The equation for power is:
current = voltage x power

38. Examples
Remember, power is measured in watts, current in amperes, &
voltage in volts.
Appliance Watts Per Hour
Toaster 1,000 W
Clothes Washer 500 W
Clothes Dryer 5,000 W
Computer 200 W

39. Conservation of Energy in Circuits
Electrical energy also follows the law of the conservation of
energy. So where does the energy from a battery go? As the
current travels through a circuit, electrical energy is
converted to thermal energy, light, or kinetic energy, such as
the movement of a battery-powered toy.

40. Magnetic Force

41. Magnets
Remember that a magnet has a positive & a negative end, or
pole (a pole is a strongly charged region of a magnet).
Magnetic force is the attractive & repulsive force between
poles.
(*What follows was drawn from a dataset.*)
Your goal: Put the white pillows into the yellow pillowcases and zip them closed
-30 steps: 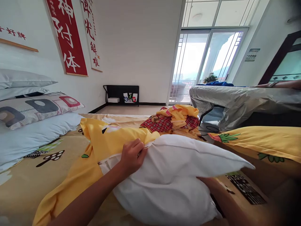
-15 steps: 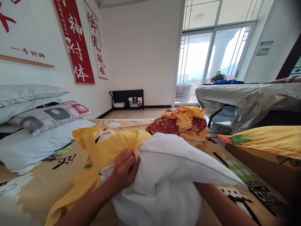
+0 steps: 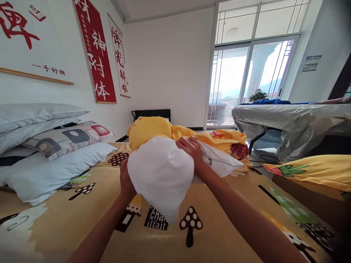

Opposite charged poles attract & like charged poles
repel (just like electrical charges).
Sometimes referred to as North &
South Pole

42. Magnetic Fields
The area around a magnet that exhibits magnetic force is
called a magnetic field. Magnetic field lines show the direction
& strength of the magnetic field. Magnetic field lines go from
the north to south pole, & the closer the field lines are, the
stronger the force.

43. Electromagnetism
Electric charges in motion creates magnetic fields. Because a
current is a moving charge, any wire that has an electrical
current flowing through it is also surrounded by a magnetic
field. When a current-carrying wire is wrapped in a coil, the
magnetic field lines around each piece of wire create a
stronger magnetic field. The more times the wire is wrapped
around the coil, the stronger the magnetic field.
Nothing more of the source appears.